• What you are asked to do: Once you find the line with "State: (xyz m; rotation" in the entries below, return exactly every line from it through the line with "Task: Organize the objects".

• Collection entries:
((
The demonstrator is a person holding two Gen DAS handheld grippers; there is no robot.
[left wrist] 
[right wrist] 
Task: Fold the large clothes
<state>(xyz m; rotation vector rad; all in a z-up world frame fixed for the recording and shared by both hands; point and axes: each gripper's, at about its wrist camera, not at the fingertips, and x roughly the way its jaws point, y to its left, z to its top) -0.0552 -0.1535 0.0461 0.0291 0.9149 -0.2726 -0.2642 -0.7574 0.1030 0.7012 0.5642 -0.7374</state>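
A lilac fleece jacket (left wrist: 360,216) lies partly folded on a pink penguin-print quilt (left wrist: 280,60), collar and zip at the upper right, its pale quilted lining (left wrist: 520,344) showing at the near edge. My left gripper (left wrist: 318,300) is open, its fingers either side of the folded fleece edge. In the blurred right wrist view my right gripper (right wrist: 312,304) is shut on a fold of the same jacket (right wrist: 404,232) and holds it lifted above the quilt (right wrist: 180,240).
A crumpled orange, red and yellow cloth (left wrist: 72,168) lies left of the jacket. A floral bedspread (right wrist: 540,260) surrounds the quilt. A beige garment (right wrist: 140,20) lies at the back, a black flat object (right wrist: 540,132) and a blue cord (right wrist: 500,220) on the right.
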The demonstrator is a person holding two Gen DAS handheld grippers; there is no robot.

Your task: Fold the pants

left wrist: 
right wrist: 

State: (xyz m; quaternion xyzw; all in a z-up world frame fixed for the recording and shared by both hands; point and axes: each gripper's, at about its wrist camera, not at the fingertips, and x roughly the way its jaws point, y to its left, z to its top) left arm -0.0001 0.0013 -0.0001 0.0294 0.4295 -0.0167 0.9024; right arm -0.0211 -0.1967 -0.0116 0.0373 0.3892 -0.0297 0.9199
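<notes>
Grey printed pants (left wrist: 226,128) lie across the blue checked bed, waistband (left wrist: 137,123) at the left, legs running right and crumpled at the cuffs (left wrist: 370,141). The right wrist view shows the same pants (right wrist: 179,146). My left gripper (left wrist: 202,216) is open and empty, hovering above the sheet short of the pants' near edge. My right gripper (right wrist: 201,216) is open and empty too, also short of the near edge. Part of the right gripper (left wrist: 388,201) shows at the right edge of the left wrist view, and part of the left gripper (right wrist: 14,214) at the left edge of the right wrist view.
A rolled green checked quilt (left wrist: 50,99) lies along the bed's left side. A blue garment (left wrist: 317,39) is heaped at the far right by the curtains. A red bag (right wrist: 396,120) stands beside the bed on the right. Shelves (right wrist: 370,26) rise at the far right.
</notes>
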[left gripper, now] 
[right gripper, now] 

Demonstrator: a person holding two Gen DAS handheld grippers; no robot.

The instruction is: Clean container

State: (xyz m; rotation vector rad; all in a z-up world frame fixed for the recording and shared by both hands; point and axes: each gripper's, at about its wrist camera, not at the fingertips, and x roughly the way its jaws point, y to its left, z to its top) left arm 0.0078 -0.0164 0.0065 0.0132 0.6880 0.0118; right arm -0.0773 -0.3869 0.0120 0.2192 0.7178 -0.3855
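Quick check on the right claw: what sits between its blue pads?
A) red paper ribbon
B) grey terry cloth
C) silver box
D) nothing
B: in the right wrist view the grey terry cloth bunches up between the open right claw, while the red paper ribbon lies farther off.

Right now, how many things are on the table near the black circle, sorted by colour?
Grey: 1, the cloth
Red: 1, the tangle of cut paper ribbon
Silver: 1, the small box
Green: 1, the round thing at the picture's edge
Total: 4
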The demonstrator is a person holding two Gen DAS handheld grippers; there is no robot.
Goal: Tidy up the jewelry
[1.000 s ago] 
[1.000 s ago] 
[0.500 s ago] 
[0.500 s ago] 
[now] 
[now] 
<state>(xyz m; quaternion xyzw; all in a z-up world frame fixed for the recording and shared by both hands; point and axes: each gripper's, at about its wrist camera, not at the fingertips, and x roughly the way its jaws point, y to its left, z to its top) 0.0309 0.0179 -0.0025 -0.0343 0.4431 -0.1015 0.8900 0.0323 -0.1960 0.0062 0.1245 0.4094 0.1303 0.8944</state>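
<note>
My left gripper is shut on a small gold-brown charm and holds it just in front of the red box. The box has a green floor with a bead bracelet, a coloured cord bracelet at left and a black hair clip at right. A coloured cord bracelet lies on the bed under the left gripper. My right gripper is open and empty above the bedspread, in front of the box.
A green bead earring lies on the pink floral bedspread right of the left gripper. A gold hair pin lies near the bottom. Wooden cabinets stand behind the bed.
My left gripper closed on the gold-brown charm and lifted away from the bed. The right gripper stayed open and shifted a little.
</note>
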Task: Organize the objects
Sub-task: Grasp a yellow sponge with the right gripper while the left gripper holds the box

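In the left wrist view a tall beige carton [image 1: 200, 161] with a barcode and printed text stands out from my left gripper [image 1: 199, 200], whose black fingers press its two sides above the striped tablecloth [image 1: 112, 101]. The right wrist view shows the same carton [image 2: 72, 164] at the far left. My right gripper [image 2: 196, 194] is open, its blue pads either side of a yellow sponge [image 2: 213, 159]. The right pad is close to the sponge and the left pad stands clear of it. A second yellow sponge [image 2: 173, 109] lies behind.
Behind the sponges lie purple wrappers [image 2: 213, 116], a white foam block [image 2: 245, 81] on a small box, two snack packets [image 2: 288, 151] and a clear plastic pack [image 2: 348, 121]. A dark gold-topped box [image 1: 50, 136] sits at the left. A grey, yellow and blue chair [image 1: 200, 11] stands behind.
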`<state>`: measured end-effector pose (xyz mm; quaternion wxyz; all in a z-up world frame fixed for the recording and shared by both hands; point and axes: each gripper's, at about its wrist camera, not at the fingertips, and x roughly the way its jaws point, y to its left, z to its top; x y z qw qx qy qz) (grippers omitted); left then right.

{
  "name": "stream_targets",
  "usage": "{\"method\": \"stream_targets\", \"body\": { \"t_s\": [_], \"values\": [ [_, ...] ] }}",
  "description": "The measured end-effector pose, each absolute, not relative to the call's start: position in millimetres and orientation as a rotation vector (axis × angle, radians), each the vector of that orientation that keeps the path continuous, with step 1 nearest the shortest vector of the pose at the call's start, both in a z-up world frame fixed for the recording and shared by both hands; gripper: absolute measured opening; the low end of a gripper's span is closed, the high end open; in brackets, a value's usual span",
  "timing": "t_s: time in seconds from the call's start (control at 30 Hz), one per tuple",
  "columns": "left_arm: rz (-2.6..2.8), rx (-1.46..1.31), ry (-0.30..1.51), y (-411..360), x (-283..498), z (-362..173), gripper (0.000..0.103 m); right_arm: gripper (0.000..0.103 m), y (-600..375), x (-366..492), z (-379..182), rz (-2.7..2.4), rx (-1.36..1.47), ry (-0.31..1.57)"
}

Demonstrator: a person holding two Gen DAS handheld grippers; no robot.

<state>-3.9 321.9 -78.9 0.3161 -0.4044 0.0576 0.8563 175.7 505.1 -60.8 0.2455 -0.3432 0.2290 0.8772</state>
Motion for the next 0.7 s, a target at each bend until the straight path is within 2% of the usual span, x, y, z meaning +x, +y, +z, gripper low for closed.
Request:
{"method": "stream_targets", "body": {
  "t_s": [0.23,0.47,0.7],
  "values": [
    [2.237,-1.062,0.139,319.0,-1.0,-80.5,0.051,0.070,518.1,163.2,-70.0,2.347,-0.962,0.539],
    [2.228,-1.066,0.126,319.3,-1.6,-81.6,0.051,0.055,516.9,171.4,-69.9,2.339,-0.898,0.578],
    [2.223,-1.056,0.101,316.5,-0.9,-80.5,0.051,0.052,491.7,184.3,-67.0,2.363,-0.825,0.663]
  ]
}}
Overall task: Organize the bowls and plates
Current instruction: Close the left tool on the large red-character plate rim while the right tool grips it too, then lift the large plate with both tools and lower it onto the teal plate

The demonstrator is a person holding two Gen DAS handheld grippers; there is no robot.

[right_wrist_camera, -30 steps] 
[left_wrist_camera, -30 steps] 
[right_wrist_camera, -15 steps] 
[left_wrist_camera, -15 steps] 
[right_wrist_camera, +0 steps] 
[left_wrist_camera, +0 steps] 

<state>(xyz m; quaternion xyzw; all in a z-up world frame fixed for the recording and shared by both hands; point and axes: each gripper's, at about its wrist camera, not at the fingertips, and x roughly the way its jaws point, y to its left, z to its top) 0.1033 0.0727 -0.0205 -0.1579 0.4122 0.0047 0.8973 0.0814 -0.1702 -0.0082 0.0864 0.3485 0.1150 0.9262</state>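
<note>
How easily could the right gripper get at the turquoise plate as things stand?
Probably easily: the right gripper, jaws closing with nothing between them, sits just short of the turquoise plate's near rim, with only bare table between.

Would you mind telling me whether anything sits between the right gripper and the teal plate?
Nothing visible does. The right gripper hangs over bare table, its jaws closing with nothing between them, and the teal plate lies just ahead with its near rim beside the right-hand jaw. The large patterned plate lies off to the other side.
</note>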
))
• Solved exercise:
State: (xyz m; rotation vector rad; all in a z-up world frame fixed for the recording and shared by both hands; point and axes: each gripper's, at about its wrist camera, not at the fingertips, and x roughly the way its jaws point, y to its left, z to its top) left arm 0.0078 -0.0164 0.0065 0.0132 0.6880 0.0118; right arm -0.0773 -0.3869 0.0120 0.2192 0.7178 -0.3855
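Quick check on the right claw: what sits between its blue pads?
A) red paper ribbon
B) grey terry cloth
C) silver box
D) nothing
B: in the right wrist view the grey terry cloth bunches up between the open right claw, while the red paper ribbon lies farther off.

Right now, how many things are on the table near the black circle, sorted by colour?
Grey: 1, the cloth
Red: 1, the tangle of cut paper ribbon
Silver: 1, the small box
Green: 1, the round thing at the picture's edge
Total: 4
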The demonstrator is a person holding two Gen DAS handheld grippers; there is no robot.
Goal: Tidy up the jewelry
[1.000 s ago] 
[1.000 s ago] 
[0.500 s ago] 
[0.500 s ago] 
[now] 
[now] 
<state>(xyz m; quaternion xyzw; all in a z-up world frame fixed for the recording and shared by both hands; point and axes: each gripper's, at about its wrist camera, not at the fingertips, and x roughly the way its jaws point, y to its left, z to its top) 0.0309 0.0179 -0.0025 -0.0343 0.4431 -0.1015 0.8900 0.0323 -0.1960 0.0062 0.1245 0.4094 0.1303 0.8944</state>
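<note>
My left gripper is shut on a small gold-brown charm and holds it just in front of the red box. The box has a green floor with a bead bracelet, a coloured cord bracelet at left and a black hair clip at right. A coloured cord bracelet lies on the bed under the left gripper. My right gripper is open and empty above the bedspread, in front of the box.
A green bead earring lies on the pink floral bedspread right of the left gripper. A gold hair pin lies near the bottom. Wooden cabinets stand behind the bed.
My left gripper closed on the gold-brown charm and lifted away from the bed. The right gripper stayed open and shifted a little.
</note>
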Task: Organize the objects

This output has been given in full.